(Activity)
Every line of the records below that holds the word "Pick" should be copied out.
━━━ Source information
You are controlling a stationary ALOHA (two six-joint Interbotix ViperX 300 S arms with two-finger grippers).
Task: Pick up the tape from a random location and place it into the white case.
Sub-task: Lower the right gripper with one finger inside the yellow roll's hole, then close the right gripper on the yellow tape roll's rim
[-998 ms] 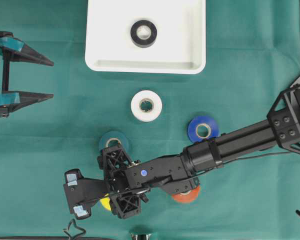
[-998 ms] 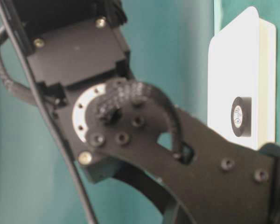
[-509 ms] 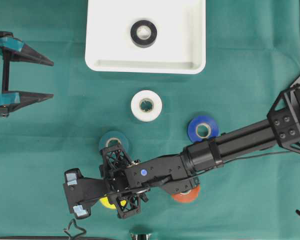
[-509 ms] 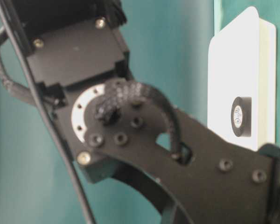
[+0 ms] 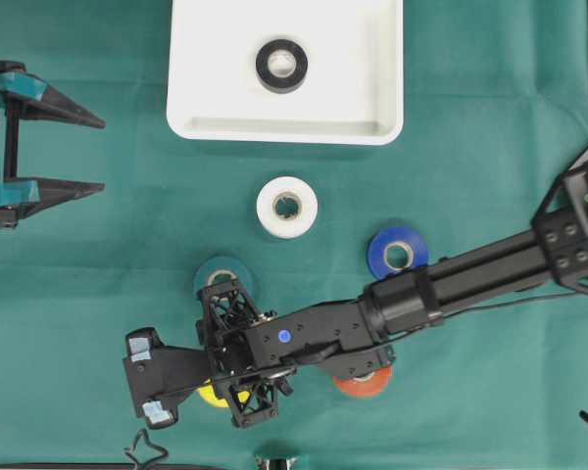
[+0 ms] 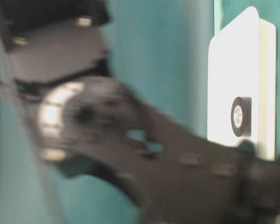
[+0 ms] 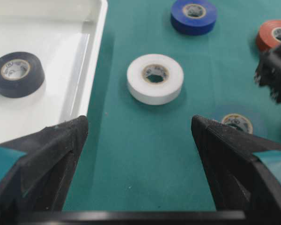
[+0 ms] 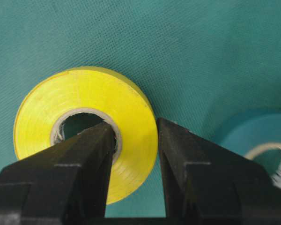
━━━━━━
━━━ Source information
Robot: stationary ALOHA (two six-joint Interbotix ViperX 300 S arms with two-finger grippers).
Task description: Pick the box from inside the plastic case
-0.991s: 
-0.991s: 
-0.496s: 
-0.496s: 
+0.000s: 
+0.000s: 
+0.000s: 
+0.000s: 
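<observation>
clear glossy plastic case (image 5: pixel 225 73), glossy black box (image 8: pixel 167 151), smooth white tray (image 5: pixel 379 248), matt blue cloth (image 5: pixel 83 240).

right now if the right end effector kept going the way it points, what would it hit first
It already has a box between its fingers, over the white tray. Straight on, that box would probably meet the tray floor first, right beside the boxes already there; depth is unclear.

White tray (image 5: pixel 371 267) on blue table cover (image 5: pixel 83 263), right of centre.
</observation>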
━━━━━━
(Task response)
Task: Pick up the tape from a random location and place it into the white case.
Task description: Pick the box from inside the plastic case

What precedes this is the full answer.